I know you're game. While those kids are having fun, you steal their precious
medicines and sell them on the streets to hookers and gang leaders.....or
so I assume. What do you want from me?! I've suffered in my life. I've
got a really bad splinter from building my tree house, "Fort Awesome".
My pet turtle, Doctor Salmonella, died like only after 2 weeks of me enjoying
his not moving around all that much.
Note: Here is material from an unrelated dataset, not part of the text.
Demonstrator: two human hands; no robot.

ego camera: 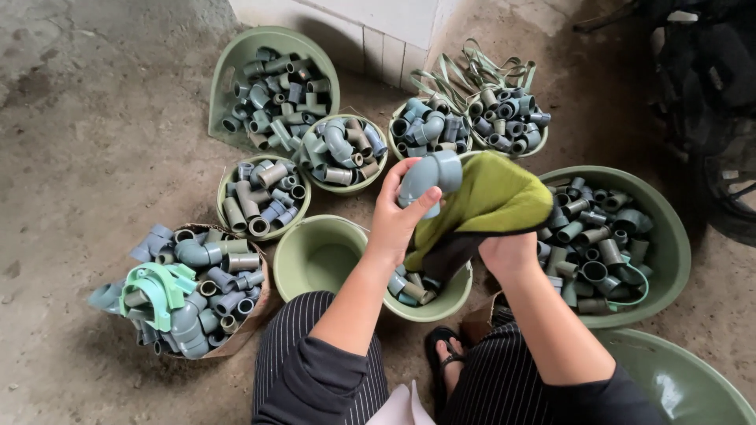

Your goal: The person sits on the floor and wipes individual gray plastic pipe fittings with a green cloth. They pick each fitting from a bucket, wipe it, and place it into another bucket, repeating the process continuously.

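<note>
While held, grey curved pipe elbow (pixel 431 179).

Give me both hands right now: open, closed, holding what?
Left hand: closed on a grey pipe elbow.
Right hand: closed on a green cloth, which is draped over it.

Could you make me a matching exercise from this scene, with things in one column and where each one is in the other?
Things:
1. grey elbow fitting
2. green cloth
3. empty green bowl
4. green straps

Places:
a. on the floor by the wall
b. held in the left hand
c. draped over the right hand
d. in front of the left knee

Pairs: 1-b, 2-c, 3-d, 4-a
</note>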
I lost like $80 in Vegas last New
Years and Grandma Utz Potato Chips aren't getting any cheaper either.
I'm suffering! I need a wish!
Don't make me point out your past misappropriations either. Little Timmy
McGrueder of Little Quihapseekittybunshunt, MI. You guys let him throw
out the first pitch at a minor league baseball game and he got to keep
a uniform! And you know what, now his cancer is in remission, so take
that crap back and send it my way! Precocious Jimmy Frinks of Northern
Idaho, was born without thumbs and you guys, in your infinite wisdom,
helped him fulfill his dream of going to space camp. Come on!! I don’t
think NASA is gonna let the thumbless wonder pilot the spaceshuttle or
protect us from the Plutonians anytime soon. Send that money to me! Darling
little Darla Jenkins of Upper Sanctionsberg, WA got to meet Britney Spears
and she's blind! You could have spent $8.50 on gin and had her shake the
hand of a transient and it would have gotten the same effect. These are
just three examples of the lucky bastards you bestow dreams upon everyday.....why
can't I be a bastard too?!
Well, I have to go. I've got a headache and these underpants are not
going to change themselves…yet....{sigh}...I sure could use a wish
right about now.....awwwwww, SCREW IT! You guys don't care. Just because
I'm "not dying", or "am not barely hanging on to the precious
gift of life", or "am in my twenties", or "am a thrice
convicted charity defrauder", or "morally reprehensible",
then that means I don't get free crap from you. Well, up yours. You're
off of the Christmas card list and I'm taking you off of my caller ID.
In fact, my new wish that I'd like for you guys to fulfill is that you'd
jump into a fish tank full of Bengal tigers and meat tenderizer. Huh?!
What do you think about that?! I hope you seriously mull over considering
my undeserved and outlandish wishes. If you don't, then who will?